Each year, European governments spend €1.8 trillion buying goods and services. Imagine what the world would look like if all these goods and services were produced and used, at low—or zero—greenhouse gas emission levels?
Governments can play a decisive role in this through their spending. They can influence companies’ supply chains, set sustainability standards and encourage heavy industry to cut emissions.
But although green public procurement is an effective way to fight climate change and is often talked about as a key solution, it is not standard practice in many EU countries. Our new partner The Dutch Foundation for Climate friendly Procurement and Business (SKAO) can change this.
CO2 Performance Ladder
SKAO has developed the CO2 Performance Ladder to help governments reduce their greenhouse gas emissions, and those of companies and their supply chains, when they buy goods and services.
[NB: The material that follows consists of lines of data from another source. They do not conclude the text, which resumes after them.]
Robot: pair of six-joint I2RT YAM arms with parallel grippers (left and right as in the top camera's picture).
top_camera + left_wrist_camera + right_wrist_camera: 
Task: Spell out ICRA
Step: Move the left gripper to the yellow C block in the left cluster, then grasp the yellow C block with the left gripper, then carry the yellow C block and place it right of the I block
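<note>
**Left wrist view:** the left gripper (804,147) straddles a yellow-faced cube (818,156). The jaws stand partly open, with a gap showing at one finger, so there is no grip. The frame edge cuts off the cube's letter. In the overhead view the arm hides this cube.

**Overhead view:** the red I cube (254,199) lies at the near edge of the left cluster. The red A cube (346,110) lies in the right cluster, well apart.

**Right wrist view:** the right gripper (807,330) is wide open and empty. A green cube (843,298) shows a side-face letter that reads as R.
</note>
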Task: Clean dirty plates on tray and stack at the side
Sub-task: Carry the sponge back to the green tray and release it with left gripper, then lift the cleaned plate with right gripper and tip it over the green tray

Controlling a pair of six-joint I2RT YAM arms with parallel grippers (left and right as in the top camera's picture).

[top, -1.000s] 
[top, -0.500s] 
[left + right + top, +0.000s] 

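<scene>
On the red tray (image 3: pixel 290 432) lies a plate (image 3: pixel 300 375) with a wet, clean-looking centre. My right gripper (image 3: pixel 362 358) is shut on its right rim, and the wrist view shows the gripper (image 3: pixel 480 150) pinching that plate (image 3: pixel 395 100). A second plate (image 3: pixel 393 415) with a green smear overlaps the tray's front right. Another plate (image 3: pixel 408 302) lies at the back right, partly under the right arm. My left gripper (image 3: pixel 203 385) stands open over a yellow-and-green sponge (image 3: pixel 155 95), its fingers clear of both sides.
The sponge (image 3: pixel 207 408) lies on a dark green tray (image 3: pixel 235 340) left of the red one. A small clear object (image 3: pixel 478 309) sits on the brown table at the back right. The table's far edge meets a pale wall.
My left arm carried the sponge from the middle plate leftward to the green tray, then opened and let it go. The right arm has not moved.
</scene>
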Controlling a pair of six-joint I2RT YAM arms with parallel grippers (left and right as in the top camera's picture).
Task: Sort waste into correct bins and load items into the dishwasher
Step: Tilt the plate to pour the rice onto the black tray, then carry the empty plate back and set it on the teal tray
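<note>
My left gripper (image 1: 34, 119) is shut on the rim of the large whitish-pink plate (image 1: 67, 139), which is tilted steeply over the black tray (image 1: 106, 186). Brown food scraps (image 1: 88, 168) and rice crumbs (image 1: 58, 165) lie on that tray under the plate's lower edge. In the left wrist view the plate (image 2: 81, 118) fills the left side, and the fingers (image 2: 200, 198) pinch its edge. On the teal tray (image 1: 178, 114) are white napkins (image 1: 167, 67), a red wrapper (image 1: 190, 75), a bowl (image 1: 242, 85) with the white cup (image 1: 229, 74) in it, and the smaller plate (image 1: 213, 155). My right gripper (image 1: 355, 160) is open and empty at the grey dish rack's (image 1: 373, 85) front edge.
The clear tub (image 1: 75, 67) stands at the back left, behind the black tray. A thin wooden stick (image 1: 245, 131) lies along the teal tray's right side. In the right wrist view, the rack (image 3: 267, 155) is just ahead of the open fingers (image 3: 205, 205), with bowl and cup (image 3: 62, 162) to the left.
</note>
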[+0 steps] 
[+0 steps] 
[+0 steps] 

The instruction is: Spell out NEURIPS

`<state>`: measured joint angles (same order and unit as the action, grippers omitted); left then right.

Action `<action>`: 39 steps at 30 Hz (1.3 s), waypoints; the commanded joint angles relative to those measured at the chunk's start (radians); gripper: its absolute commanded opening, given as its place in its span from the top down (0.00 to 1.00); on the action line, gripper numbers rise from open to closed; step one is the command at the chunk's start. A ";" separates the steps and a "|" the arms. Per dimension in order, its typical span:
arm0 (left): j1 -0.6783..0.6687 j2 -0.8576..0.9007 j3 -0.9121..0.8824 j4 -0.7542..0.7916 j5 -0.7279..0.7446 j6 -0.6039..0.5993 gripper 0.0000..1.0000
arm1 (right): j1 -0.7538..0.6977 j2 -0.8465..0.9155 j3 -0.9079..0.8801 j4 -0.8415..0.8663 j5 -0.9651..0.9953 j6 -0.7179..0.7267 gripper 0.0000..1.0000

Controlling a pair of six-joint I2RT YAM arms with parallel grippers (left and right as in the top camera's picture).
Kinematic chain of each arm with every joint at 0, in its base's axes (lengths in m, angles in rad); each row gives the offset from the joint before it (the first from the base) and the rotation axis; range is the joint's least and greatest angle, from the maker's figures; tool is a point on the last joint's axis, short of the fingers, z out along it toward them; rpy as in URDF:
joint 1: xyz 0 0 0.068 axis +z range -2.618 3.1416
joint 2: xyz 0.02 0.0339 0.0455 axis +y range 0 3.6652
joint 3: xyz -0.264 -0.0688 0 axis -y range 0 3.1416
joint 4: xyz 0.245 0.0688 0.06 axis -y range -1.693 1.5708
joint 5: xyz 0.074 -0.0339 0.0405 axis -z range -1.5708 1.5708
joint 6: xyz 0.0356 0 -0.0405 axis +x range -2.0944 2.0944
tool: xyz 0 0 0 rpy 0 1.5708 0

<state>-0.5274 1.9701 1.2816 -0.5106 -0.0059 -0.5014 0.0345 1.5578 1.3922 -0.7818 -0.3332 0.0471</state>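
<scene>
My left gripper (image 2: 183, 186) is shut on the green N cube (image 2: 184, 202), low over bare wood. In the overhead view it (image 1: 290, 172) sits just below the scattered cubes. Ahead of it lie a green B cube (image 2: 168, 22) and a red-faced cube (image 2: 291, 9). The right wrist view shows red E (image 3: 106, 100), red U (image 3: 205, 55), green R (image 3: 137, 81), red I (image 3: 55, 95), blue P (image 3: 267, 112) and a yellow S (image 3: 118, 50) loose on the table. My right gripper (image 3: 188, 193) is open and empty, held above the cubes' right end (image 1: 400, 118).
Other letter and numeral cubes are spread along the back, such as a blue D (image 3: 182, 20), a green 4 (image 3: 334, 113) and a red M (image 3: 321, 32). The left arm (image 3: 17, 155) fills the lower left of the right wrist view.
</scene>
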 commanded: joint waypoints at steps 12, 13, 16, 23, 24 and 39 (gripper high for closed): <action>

The CO2 Performance Ladder is a practical and powerful tool. It uses the power of green procurement to reduce carbon emissions of governments, companies, supply chains and heavy industries. It does this by giving companies a financial advantage in tendering processes if they commit to reducing emissions.
The greater the company’s level of green ambition, the greater the advantage they receive.
For the last 10 years, the CO2 Performance Ladder has been responsible for a significant reduction of greenhouse gas emissions by companies and governments in the Netherlands and a promising pilot in Belgium is running. SKAO and partner International Institute for Sustainable Development (IISD) will now perform a feasibility study to identify other European countries where the likelihood of successfully rolling out this Dutch best practice is highest. You can find more in this helpful video.
“We’re happy to support SKAO’s CO2 Performance Ladder,” says Edgar van de Brug, Programme Manager Climate Action, from the IKEA Foundation. “Buying goods and services from companies that meet strict emissions standards will help governments move closer to their Paris Agreement targets.
“It’s a way for governments to use their spending power to bring about a green revolution in companies and their supply chains and the products they produce.”